Ultimately everyone comes to that junction where they grapple with a God who lets bad things happen in the world and to them. It is in precisely this type of crisis of faith where we struggle to anchor ourselves in God's goodness while bad things prevail, to not be moved by what we see, to believe even though we have not seen; that we can potentially ascend the heights of faith from which we see God with better clarity. 

But if our Christianity has not passed the realm of argument over tying headscarves (apparently so as not to block the angels) or not, wearing trousers/make-up/weaves or not, listening to “secular” or gospel songs and other religious efforts to look and act the part; if it has not become an inwardly directed struggle to appropriate the power of the cross but is still a grasp for the external symbol of it; then while it may well have began, it is not well on its way to maturity and it may not survive. 

Until we become aware of the deeper and more important conflicts to forgive, to fear not, to trust God, to discipline errant thoughts, to tolerate differences in people, to overcome warring appetites and to spiritually labor to become like Christ, then we will be professing an inferior and powerless faith and living in the lifeless shadow of the Christian Journey of which Christ was a fore runner and example for our sakes.

Soon enough our faith will get tested to breaking point and crammed chapters and verses, text book prayers and chants, rituals and microwaved doctrines, and a contact list of prophets will not suffice. Forced to the surface by crisis we will have to confront empty beliefs, eye service religion, one- eyed and one-legged rules which may bear a form of power and outwardly pass for wisdom but lack the actual power to save.
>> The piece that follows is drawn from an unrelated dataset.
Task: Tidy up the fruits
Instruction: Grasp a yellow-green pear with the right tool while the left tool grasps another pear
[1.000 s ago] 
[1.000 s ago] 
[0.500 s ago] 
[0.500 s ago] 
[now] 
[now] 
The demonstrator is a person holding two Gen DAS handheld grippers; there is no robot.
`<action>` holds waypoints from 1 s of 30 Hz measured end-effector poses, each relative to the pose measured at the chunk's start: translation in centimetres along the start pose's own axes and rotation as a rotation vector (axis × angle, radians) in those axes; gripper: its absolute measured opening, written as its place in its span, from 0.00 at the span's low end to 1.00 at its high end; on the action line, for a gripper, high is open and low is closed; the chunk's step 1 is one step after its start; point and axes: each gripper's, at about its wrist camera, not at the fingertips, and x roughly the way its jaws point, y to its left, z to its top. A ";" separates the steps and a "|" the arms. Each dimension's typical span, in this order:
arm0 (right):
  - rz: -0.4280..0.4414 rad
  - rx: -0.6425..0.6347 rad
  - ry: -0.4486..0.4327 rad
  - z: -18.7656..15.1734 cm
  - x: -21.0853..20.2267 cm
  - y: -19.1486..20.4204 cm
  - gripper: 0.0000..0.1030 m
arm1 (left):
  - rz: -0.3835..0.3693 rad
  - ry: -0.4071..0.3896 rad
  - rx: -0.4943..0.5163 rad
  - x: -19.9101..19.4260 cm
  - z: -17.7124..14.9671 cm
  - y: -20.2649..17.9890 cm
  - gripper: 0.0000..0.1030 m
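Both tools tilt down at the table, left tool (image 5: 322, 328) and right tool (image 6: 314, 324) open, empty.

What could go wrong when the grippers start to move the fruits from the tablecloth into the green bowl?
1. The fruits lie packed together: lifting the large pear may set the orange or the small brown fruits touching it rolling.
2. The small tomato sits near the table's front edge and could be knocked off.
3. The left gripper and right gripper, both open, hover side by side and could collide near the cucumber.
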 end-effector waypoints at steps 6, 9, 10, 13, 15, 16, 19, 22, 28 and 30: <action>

In calmer seas these rules serve the reality distortion fields we have been convinced into by the prophets we have paid, the preachers we have employed and the prayer warriors we have hired to tell us what we want to hear. They fit into our comfort zones where we lie passive walled in by the four corners of tradition, religion, high sounding doctrine and piety. But when the turbulence comes, it will show that externalism practiced with extremism and fallacies followed fanatically are not the same as spiritual convictions held deeply, reached laboriously and bought not at a price but at great cost.
 
When that day comes- that day when our theology is challenged by our reality- it is critical for us to submit those crooked and disjointed legs of our faith to God so that through our adversity and in our misfortune, He can bring them into joint with the other parts of it that he has been at work bringing to our attention and perfecting with our permission.

 

References

2 Tim. 3:5

Col. 2

Gal. 5

2 comments:

  1. Very real article. Blessed me deeply. Only a warrior with battle scars could have written such a straight-to-the-heart writeup.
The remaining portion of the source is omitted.